If elected, Turner would bring all that knowledge and experience to the 3rd floor of city hall, where he would no doubt be able to form an inclusive and more effective coalition to lead the city.

Perhaps most important, Turner would be the perfect successor for Mayor Annise Parker, who I think has been an overall positive mayor but has certainly had some hiccups along the way. The other candidates tend to characterize her as either infallible or the cause of everything wrong in the city, both of which are pretty silly overgeneralizing assertions.

Specifically, Turner would not only double down on Parker’s positive steps in the right direction on things such as LGBT rights, he would address the issues Parker did not, such as our crumbling roads or the impasse on the firefighters’ pensions.

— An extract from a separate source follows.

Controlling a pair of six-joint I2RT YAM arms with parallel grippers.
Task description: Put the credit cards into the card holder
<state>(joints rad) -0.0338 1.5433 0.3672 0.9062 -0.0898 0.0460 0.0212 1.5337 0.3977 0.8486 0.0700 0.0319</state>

On the latter front, Turner has already been instrumental in brokering a good first step in that long process.

Accordingly, Turner is already being supported by not only some of Parker’s historical base, including parts of the LGBT community and inner-loop business Democrats, but by historical enemies as well. The Firefighter’s Union, obviously no friend of Parker’s, has already endorsed him, as have both the Police Officer’s Union and HOPE, the municipal employee’s union. Expect a plethora of other organizations to soon follow.

Furthermore, I’m not especially impressed with Turner’s competition. Given the growing polarization of politics and the toxicity of some state Republican principles, I do think it is important to have a Democrat as mayor. I also think that Turner, a native Houstonian, has a better connection to this city than some who, for example, was previously the mayor of another town. Turner is also brilliant; aside from his legislative accomplishments, he’s a gifted attorney who graduated from Harvard Law School.

Now, I wasn’t alive (even by Dan Patrick’s definition) in 1991, so I don’t have a personal recollection of the shenanigans that surrounded that election. Sadly, much of the electorate does. Channel 13 libeled Turner in such a slimy way back then, and it would cause me to lose all my respect for any of the other mayoral candidates if they brought up those discredited lies at some point throughout the campaign.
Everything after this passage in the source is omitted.